**Exercise requirements**
Could you print the listing again exactly, omitting the pictures?

__________________________________________________

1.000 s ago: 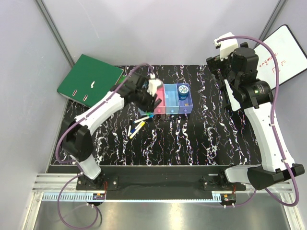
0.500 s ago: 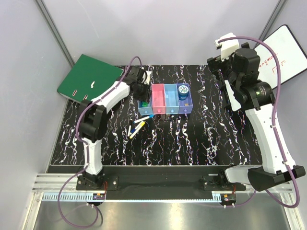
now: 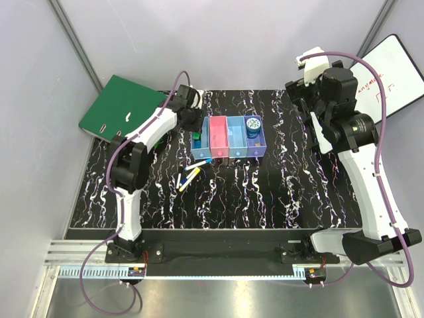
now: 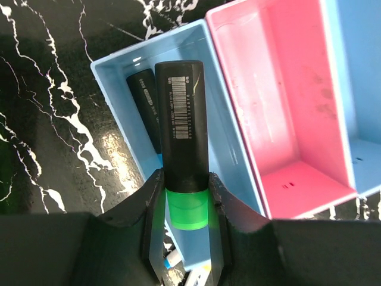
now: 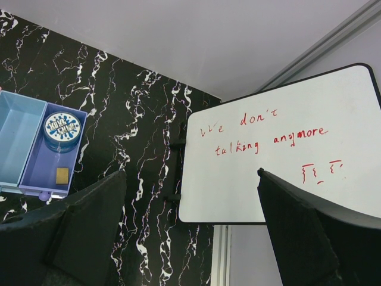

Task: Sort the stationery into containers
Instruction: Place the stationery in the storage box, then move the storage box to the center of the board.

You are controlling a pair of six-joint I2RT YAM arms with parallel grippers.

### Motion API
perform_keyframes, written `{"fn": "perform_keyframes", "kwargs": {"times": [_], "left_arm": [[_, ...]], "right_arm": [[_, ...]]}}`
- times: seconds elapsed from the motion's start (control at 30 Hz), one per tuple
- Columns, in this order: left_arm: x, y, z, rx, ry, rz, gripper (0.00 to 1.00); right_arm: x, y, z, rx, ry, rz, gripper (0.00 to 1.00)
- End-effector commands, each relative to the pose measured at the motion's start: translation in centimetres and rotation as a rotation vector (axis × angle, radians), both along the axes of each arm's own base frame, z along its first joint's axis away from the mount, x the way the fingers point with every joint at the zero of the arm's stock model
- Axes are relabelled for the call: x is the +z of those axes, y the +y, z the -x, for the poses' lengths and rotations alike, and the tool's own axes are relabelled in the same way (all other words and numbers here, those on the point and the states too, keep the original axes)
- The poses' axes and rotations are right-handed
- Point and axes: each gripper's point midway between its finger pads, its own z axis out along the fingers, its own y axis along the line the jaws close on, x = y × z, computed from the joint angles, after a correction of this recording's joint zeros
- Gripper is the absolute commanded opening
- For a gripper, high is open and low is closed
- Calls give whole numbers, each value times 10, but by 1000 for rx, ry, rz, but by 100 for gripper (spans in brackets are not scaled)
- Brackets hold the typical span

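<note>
My left gripper (image 4: 186,208) is shut on a black marker with a green end (image 4: 181,131) and holds it over the leftmost light blue bin (image 4: 119,89), where another black marker (image 4: 143,101) lies. In the top view the left gripper (image 3: 192,119) is at the far left end of the bin row (image 3: 228,154). The round blue tin (image 3: 252,126) sits in the purple bin (image 3: 262,149); the right wrist view shows it too (image 5: 62,130). Loose pens (image 3: 189,175) lie on the table in front of the bins. My right gripper (image 5: 190,238) is open and empty, raised at the back right (image 3: 311,83).
The green ring binder (image 3: 122,109) lies at the back left, close to the left arm. A whiteboard (image 5: 286,161) leans at the back right beside the right arm. The pink bin (image 4: 280,119) is next to the held marker.
My left gripper has swung back and to the left, from over the bins' near side to the far end of the leftmost bin. The right arm has barely moved.
</note>
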Motion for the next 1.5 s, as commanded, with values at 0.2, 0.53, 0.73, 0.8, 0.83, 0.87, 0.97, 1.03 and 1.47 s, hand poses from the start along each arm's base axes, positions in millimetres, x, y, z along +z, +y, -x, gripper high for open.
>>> {"fn": "perform_keyframes", "kwargs": {"times": [0.2,0.53,0.73,0.8,0.83,0.87,0.97,1.03,1.47], "left_arm": [[-2,-9,-14,-32,-24,17,12],[4,-17,-12,-76,-25,52,36],[9,-25,-10,-113,-24,86,53],[9,-25,-10,-116,-24,87,58],[10,-25,-10,-118,-26,88,60],[10,-25,-11,-118,-27,87,61],[11,-26,-12,-123,-30,90,61],[10,-26,-12,-124,-32,84,61],[12,-7,-32,-79,-105,-35,56]], "right_arm": [[11,3,5,17,-34,-20,100],[12,2,5,15,-37,-19,100],[14,2,6,14,-43,-18,100],[12,2,5,12,-39,-17,100],[13,2,6,14,-42,-18,100],[14,2,6,13,-43,-19,100],[14,2,5,12,-42,-18,100],[14,2,5,12,-42,-18,100],[12,1,6,13,-37,-14,100]]}}
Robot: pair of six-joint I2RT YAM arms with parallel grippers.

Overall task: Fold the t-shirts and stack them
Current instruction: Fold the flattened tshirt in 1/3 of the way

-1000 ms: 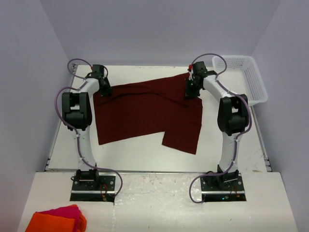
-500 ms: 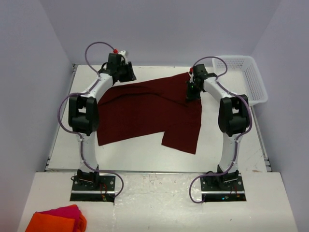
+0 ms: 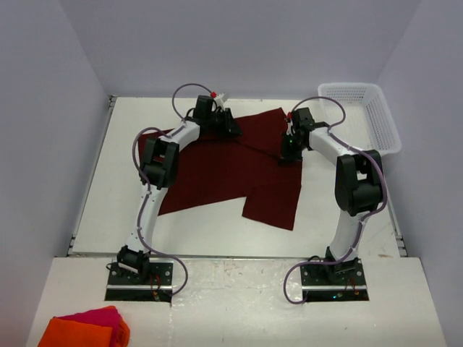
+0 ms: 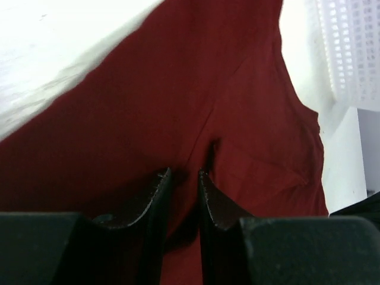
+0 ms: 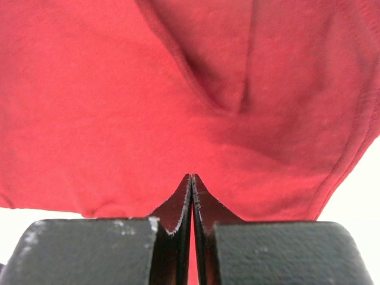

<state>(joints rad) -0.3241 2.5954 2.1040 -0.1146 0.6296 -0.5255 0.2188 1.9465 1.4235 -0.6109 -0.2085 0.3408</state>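
Note:
One dark maroon t-shirt point(image 3: 217, 170) lies spread on the white table point(image 3: 108, 188), with a flap hanging toward the front right. My left gripper point(image 3: 231, 124) reaches across to the shirt's far middle edge. In the left wrist view its fingers point(image 4: 184, 173) stand nearly closed, with a ridge of the shirt point(image 4: 178, 89) pinched between them. My right gripper point(image 3: 289, 150) sits at the shirt's far right part. In the right wrist view its jaws point(image 5: 192, 176) are pressed together on the fabric point(image 5: 119, 89).
A white mesh basket point(image 3: 372, 108) stands at the far right corner and shows in the left wrist view point(image 4: 350, 47). Orange and pink cloths point(image 3: 87, 327) lie on the near ledge at the left, in front of the arm bases.
My left arm has swung from the shirt's far left corner to its far middle, drawing fabric along. The right gripper has shifted slightly toward me and stays shut.

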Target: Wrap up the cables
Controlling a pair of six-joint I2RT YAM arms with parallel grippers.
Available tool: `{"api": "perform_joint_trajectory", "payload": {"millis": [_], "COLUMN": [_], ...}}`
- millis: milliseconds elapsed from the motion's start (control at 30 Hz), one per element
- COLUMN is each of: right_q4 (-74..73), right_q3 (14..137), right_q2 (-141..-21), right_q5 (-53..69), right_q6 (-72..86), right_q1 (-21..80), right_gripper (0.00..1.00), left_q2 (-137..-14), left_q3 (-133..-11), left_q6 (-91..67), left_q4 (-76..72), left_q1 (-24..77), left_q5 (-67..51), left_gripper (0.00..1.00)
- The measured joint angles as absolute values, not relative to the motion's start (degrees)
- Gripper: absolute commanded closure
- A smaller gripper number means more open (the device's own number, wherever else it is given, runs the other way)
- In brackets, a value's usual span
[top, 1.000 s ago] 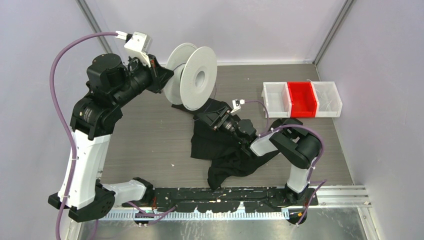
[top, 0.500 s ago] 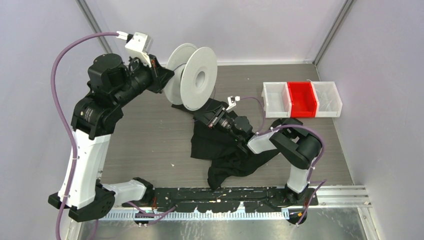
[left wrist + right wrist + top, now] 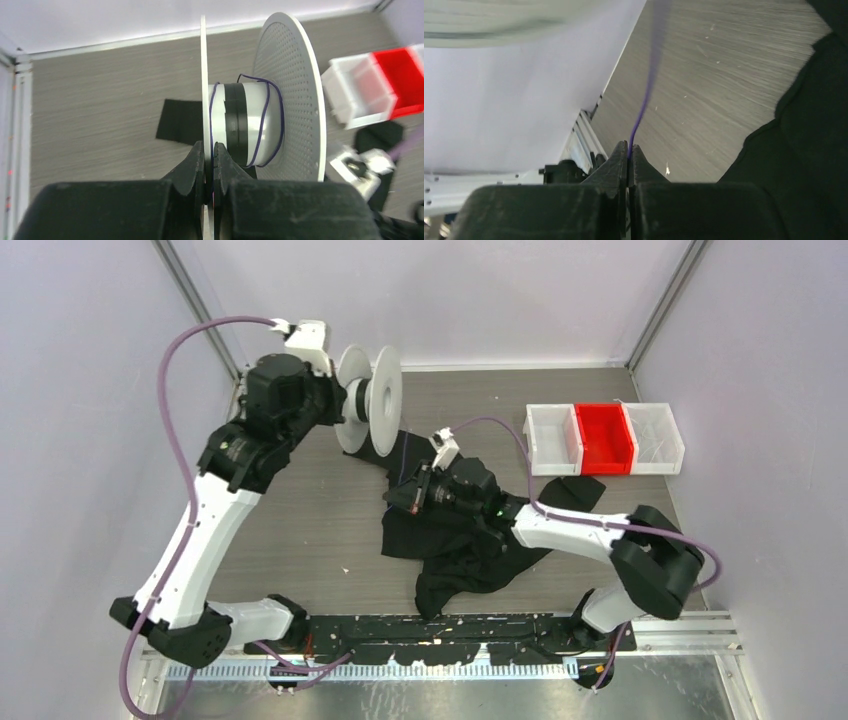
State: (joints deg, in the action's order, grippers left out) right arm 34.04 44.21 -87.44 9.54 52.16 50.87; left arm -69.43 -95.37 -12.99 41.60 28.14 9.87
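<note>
The right gripper [image 3: 629, 150] is squeezed shut on the thin purple cable [image 3: 642, 107], which runs straight from it up to the middle of the white plastic spool [image 3: 287, 95] that the left gripper [image 3: 209, 150] pinches by its rim.

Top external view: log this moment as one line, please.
left fingers: shut on spool | right fingers: shut on cable | cable: few loose turns on hub
</note>
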Motion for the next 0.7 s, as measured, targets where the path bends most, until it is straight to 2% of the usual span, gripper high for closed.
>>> {"api": "perform_joint_trajectory", "payload": {"millis": [133,300,433,700], "right_q4": [16.29,0.97,-5.06,-7.53], "right_q3": [55.02,66.28,70.41,70.48], "right_q2": [-83.42,-82.87,-83.37,-83.13], "right_q5": [10.90,16.05,20.58,23.11], "right_q6": [41.43,33.71,32.14,31.90], "right_q1": [53.65,54.46,54.19,54.22], "right_gripper": [0.99,0.99,0.99,0.99], "left_q2": [-72.71,-74.87,-74.87,-74.48], "left_q3": [-93.47,-92.09,-91.31,-90.59], "left_q6": [-10.09,-8.58,-8.58,-9.10], "left_q4": [41.56,41.54,41.15,39.29], "left_q1": [34.13,37.93,37.85,37.71], "left_q5": [18.96,22.46,25.52,30.11], "left_gripper": [1.00,1.00,1.00,1.00]}}
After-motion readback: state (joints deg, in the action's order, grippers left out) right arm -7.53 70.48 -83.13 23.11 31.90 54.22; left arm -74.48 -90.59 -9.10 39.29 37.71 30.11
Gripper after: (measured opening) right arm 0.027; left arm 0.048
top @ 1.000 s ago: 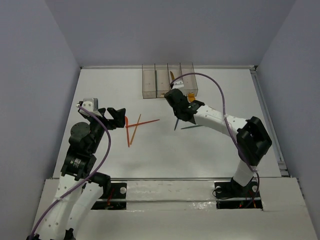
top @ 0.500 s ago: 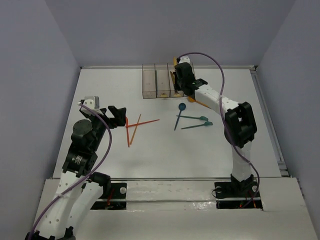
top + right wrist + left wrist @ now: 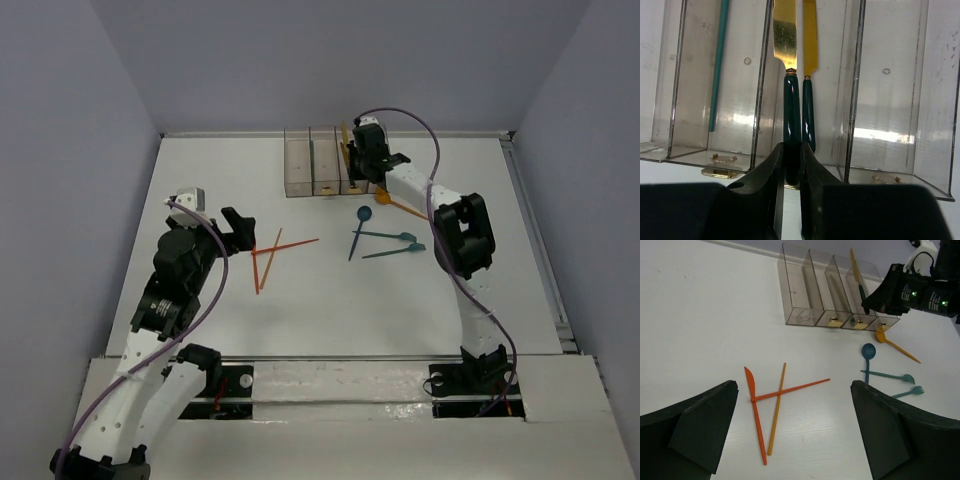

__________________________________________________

**Response for this exercise**
1.000 s ago: 
0.500 s ago: 
now: 
now: 
now: 

Task: Sort the stationery into containers
Instruction: Place the stationery in the storage box, then move the storage box to the center of the board.

You are controlling a pair of six-joint I2RT YAM arms with parallel grippers.

### Motion API
perform_keyframes, written `{"fn": "perform_keyframes", "kwargs": {"times": [_], "left_arm": [[_, ...]], "right_arm": [[_, ...]]}}`
- times: seconds elapsed from the motion's start (control at 30 Hz), one per tuple
- Columns, in this order: left_arm: x, y, z, rx, ry, rz, gripper (0.00 to 1.00); right_arm: x, y, z, rx, ry, rz, gripper (0.00 to 1.00)
- End-effector commands, each relative to the pose measured at the motion's start: translation in centimetres and rotation as a rotation vector (axis × angle, radians), both along the axes of each arm's own base frame, z along its first joint's axis away from the mount, x the way the fingers point with every joint at the zero of the arm's stock model
- Axes are relabelled for the call: x is the +z of those axes, y the +y, z the -x, for the poses' lengths and rotations alike, and the tool's own axes are relabelled in the same way (all other words and numbers here, those on the point and the states too, keep the original axes)
- The poses' axes and rotations are right-handed
- Point and axes: each gripper's point midway between its finger pads, its own z axis out along the fingers, its own y axis along the line the jaws close on, x = y × z, computed from the joint angles, after a correction of this recording's joint zeros
- Gripper is the absolute commanded opening
- For a gripper, high is open and low is closed
- Calls give whole numbers, each value times 10, but by 1000 for rx, ry, rz, but by 100 for gripper (spans in brackets are not scaled)
- Brackets hold the typical span

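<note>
My left gripper (image 4: 186,208) is shut on a black marker with a green end (image 4: 181,131) and holds it over the leftmost light blue bin (image 4: 119,89), where another black marker (image 4: 143,101) lies. In the top view the left gripper (image 3: 192,119) is at the far left end of the bin row (image 3: 228,154). The round blue tin (image 3: 252,126) sits in the purple bin (image 3: 262,149); the right wrist view shows it too (image 5: 62,130). Loose pens (image 3: 189,175) lie on the table in front of the bins. My right gripper (image 5: 190,238) is open and empty, raised at the back right (image 3: 311,83).
The green ring binder (image 3: 122,109) lies at the back left, close to the left arm. A whiteboard (image 5: 286,161) leans at the back right beside the right arm. The pink bin (image 4: 280,119) is next to the held marker.
My left gripper has swung back and to the left, from over the bins' near side to the far end of the leftmost bin. The right arm has barely moved.
</note>
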Motion for the next 1.5 s, as commanded, with values at 0.2, 0.53, 0.73, 0.8, 0.83, 0.87, 0.97, 1.03 and 1.47 s, hand poses from the start along each arm's base axes, positions in millimetres, x, y, z along +z, +y, -x, gripper high for open.
>>> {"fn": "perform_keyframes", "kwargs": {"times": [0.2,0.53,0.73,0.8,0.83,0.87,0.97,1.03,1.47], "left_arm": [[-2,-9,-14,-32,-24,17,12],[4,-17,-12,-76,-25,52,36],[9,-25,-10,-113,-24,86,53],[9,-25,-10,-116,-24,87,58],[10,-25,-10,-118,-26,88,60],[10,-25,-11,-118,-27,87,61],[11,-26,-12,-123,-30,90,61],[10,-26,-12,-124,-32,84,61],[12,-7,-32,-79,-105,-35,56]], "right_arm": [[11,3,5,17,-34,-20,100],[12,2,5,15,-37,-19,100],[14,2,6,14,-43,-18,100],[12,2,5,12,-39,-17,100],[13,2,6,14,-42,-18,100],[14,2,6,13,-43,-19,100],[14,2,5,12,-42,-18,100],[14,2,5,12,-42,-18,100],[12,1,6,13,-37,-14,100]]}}
Robot: pair of six-joint I2RT YAM arms with parallel grippers.

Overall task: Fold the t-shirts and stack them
Current instruction: Fold the flattened tshirt in 1/3 of the way

-1000 ms: 
-500 ms: 
+0 ms: 
+0 ms: 
+0 ms: 

<state>(joints rad) -0.3241 2.5954 2.1040 -0.1146 0.6296 -0.5255 0.2188 1.9465 1.4235 -0.6109 -0.2085 0.3408</state>
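Note:
One dark maroon t-shirt point(image 3: 217, 170) lies spread on the white table point(image 3: 108, 188), with a flap hanging toward the front right. My left gripper point(image 3: 231, 124) reaches across to the shirt's far middle edge. In the left wrist view its fingers point(image 4: 184, 173) stand nearly closed, with a ridge of the shirt point(image 4: 178, 89) pinched between them. My right gripper point(image 3: 289, 150) sits at the shirt's far right part. In the right wrist view its jaws point(image 5: 192, 176) are pressed together on the fabric point(image 5: 119, 89).
A white mesh basket point(image 3: 372, 108) stands at the far right corner and shows in the left wrist view point(image 4: 350, 47). Orange and pink cloths point(image 3: 87, 327) lie on the near ledge at the left, in front of the arm bases.
My left arm has swung from the shirt's far left corner to its far middle, drawing fabric along. The right gripper has shifted slightly toward me and stays shut.
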
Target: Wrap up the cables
Controlling a pair of six-joint I2RT YAM arms with parallel grippers.
Available tool: `{"api": "perform_joint_trajectory", "payload": {"millis": [_], "COLUMN": [_], ...}}`
- millis: milliseconds elapsed from the motion's start (control at 30 Hz), one per element
- COLUMN is each of: right_q4 (-74..73), right_q3 (14..137), right_q2 (-141..-21), right_q5 (-53..69), right_q6 (-72..86), right_q1 (-21..80), right_gripper (0.00..1.00), left_q2 (-137..-14), left_q3 (-133..-11), left_q6 (-91..67), left_q4 (-76..72), left_q1 (-24..77), left_q5 (-67..51), left_gripper (0.00..1.00)
- The measured joint angles as absolute values, not relative to the motion's start (degrees)
- Gripper: absolute commanded closure
- A smaller gripper number means more open (the device's own number, wherever else it is given, runs the other way)
- In brackets, a value's usual span
[top, 1.000 s ago] 
[top, 0.500 s ago] 
[left wrist + right wrist + top, now] 
State: (joints deg, in the action's order, grippers left out) right arm 34.04 44.21 -87.44 9.54 52.16 50.87; left arm -69.43 -95.37 -12.99 41.60 28.14 9.87
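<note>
The right gripper [image 3: 629, 150] is squeezed shut on the thin purple cable [image 3: 642, 107], which runs straight from it up to the middle of the white plastic spool [image 3: 287, 95] that the left gripper [image 3: 209, 150] pinches by its rim.

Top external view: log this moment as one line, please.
left fingers: shut on spool | right fingers: shut on cable | cable: few loose turns on hub
</note>
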Motion for the next 0.7 s, as measured, targets where the path bends most, until it is straight to 2% of the usual span, gripper high for closed.
>>> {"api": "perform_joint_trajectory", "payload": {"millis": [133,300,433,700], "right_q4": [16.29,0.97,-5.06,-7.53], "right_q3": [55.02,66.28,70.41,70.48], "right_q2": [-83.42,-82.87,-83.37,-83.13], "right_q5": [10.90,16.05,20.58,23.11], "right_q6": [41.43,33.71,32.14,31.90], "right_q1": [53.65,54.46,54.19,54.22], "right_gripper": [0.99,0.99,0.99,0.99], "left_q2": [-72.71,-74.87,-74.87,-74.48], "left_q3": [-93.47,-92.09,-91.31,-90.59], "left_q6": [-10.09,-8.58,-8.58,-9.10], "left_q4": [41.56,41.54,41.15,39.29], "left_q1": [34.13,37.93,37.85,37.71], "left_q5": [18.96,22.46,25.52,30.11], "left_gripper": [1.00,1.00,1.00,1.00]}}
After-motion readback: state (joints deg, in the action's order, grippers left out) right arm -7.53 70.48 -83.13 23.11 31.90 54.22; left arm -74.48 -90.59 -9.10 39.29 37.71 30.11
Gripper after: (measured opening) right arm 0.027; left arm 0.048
top @ 1.000 s ago: 
top @ 0.500 s ago: 
top + right wrist + left wrist @ now: 

With that, the answer is complete.